### What the task asks
Keeping every character intact, repeat the whole listing.

====== Given data ======

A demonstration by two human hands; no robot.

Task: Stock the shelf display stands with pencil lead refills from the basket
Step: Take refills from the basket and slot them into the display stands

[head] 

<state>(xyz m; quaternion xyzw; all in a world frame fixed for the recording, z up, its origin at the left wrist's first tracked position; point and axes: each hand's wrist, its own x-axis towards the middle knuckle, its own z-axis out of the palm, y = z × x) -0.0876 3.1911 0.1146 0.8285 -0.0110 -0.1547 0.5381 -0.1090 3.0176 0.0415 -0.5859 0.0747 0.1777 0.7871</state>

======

### Answer to the problem
A demonstration by two human hands; no robot.

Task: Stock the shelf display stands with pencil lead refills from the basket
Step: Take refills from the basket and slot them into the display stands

[head] 

<state>(xyz m; quaternion xyzw; all in a world frame fixed for the recording, z up, its origin at the left wrist's first tracked position; point and axes: each hand's wrist, its own x-axis towards the middle knuckle, its own z-axis out of the palm, y = z × x) -0.0876 3.1911 0.1146 0.8285 -0.0110 -0.1547 0.5381 -0.1090 3.0176 0.0415 -0.5859 0.0747 0.1777 0.7871</state>

This output requires nothing further.